Bir eylem ancak geçmişin ve geleceğin manzarasında gerçekleştirildiği zaman insan eylemi olur. Geçmiş ve geleceğin sürekliliğini öneren, zamanı bir bütün haline getiren bağlılık, insan gücünün köküdür, onsuz yapılacak hiçbir şey iyi olamaz.

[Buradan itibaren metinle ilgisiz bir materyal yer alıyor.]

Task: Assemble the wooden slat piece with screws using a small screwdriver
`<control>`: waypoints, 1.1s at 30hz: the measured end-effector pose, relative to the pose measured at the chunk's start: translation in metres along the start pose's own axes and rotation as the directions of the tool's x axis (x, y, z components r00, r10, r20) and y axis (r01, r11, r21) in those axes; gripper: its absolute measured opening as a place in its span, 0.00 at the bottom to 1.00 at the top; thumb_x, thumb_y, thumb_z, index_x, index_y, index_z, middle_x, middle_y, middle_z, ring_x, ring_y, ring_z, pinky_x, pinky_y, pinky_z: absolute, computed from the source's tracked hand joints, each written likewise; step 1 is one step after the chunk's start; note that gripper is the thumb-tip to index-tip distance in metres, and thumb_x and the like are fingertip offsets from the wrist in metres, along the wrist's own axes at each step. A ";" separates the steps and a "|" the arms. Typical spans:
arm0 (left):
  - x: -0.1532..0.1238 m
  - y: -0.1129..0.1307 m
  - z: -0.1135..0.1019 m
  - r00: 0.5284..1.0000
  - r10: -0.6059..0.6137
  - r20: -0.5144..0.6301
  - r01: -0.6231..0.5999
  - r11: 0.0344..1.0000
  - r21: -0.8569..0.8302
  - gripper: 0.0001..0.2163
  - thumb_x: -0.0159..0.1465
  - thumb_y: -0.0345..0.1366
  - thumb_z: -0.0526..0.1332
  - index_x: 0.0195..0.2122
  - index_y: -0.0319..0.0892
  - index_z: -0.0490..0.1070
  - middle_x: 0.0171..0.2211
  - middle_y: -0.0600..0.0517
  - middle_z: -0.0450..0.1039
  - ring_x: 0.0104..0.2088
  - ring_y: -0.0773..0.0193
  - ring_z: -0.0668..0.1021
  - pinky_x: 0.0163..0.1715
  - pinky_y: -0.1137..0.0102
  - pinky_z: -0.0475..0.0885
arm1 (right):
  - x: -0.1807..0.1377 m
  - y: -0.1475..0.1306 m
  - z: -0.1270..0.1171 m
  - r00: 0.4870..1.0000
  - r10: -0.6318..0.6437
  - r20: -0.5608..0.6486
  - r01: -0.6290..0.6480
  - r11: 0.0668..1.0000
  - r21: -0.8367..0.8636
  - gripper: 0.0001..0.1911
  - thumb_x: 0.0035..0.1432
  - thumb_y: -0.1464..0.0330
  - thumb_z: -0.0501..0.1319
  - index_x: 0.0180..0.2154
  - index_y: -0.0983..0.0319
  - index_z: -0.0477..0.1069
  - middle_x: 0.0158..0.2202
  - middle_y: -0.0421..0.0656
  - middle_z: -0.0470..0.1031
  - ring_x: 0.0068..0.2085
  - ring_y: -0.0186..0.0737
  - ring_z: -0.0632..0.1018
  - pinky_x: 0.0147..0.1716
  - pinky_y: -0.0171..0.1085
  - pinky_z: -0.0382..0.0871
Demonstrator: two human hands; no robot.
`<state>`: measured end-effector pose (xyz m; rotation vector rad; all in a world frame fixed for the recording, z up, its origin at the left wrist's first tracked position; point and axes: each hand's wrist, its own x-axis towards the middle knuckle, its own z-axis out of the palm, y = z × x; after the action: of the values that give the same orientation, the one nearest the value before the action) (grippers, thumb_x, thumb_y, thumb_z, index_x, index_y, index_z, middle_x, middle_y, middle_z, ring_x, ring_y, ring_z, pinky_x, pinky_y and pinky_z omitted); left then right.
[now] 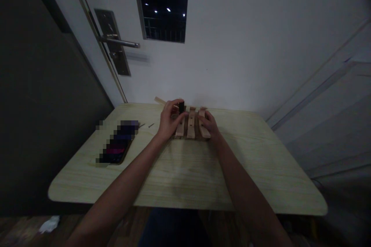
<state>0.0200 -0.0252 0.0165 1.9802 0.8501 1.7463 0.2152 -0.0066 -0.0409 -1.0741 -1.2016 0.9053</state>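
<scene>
Three short pale wooden strips (191, 125) with dark holes lie side by side across a brown base (197, 135) at the far middle of the table. My left hand (168, 121) is closed at the left strip (180, 129), its thumb and fingers around a small black piece (181, 107) that stands upright. Something reddish shows beneath those fingers, too dim to name. At the other side, my right hand (210, 125) grips the right strip (204, 129) by its outer edge, fingers curled over it.
The pale wood-grain table (191, 177) stands against a white door (246, 46) with a metal handle (121, 42). On the left lies a phone (118, 144), partly pixelated. Two screws (151, 125) rest near it. Another wooden strip (159, 100) lies behind my left hand.
</scene>
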 end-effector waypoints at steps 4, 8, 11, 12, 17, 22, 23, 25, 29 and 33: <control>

Ursula Le Guin... Nice yaşlara büyücü kraliçe!

Derin Demir

Bir eylem ancak geçmişin ve geleceğin manzarasında gerçekleştirildiği zaman insan eylemi olur. Geçmiş ve geleceğin sürekliliğini öneren, zamanı bir bütün haline getiren bağlılık, insan gücünün köküdür, onsuz yapılacak hiçbir şey iyi olamaz. Zamana karşı çalışmaktansa zamanla birlikte çalışmanın iyi yanı, zamanın boşa harcanmamasıdır. Shevek, düşünceleri. (Mülksüzler, Metis Yayınları, Sayfa 284 – 285.)

Ursula’dan önce…

Edebiyatta farklı bir tarz, Thomas More’un Ütopia’sı ve Campanella’nın Güneş Ülkesi’yle ortaya çıkar.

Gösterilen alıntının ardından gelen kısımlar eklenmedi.